Ion transport peptide (ITP) stimulates Cl – transport (measured as short‐circuit current, I sc ) and fluid reabsorption in Schistocerca gregaria ilea. We report that Drosophila Kc1 cells transfected with preproITP cDNA secrete a peptide (KcITP 75 ) that, while cleaved correctly at the N‐terminus, had reduced (10‐fold) stimulatory activity on ileal I sc compared to both native ITP (ScgITP) and synthetic ITP (synITP). We provide evidence that the reduced activity of KcITP 75 is due to incomplete processing of the C‐terminal sequence LGKK (KcITP 75 ) to L‐amide.
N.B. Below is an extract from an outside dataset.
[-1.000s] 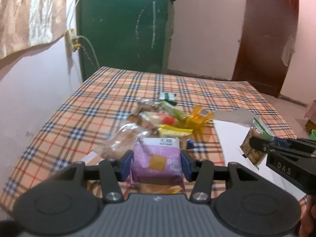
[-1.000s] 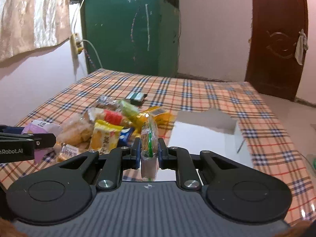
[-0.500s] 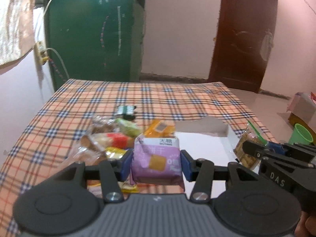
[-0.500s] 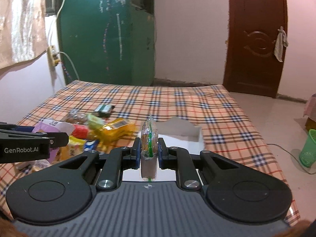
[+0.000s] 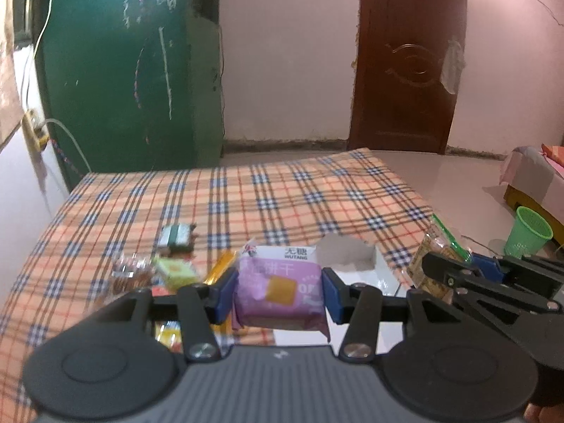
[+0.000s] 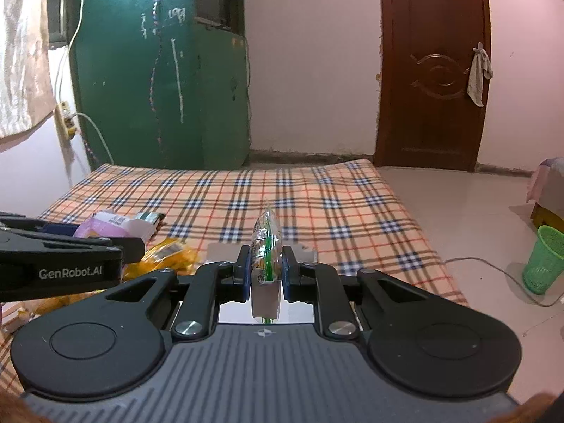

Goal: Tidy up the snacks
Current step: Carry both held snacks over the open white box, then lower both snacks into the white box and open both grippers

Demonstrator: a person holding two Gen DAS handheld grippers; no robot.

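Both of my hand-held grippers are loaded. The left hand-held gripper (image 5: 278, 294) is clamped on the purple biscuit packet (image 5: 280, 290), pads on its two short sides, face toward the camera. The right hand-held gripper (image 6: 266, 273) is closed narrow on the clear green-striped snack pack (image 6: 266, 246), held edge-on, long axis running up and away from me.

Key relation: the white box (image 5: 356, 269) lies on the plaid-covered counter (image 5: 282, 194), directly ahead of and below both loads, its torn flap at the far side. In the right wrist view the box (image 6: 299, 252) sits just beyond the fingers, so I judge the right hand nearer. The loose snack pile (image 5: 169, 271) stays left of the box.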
In support of this, in vitro amidation of glycine extended ITP (i.e., KcITP 73 ending in LG) but not KcITP 75 (ending in LGKK) significantly increased specific activity in the bioassay. Further evidence for C‐terminus involvement includes complete loss of stimulation by truncated mutants (e.g., KcITP 71 which lacks LGKK) and a mutant in which alanine is substituted for the terminal glycine in KcITP 73 . Moreover a natural homologue (KcITP‐L, which differs only in the C‐terminal sequence) expressed by Kc1 cells does not stimulate ileal I sc . Rather KcITP‐L acts as a weak ITP antagonist, as does the truncated mutant KcITP 71 . KcITP 70 has no antagonistic effect. A short synthetic peptide fragment of the C‐terminus (VEIL‐amide) does not stimulate ileal I sc , indicating that other regions of ITP are also essential to biological activity. Arch. Insect Biochem. Physiol. 45:129–138, 2000. © 2001 Wiley‐Liss, Inc.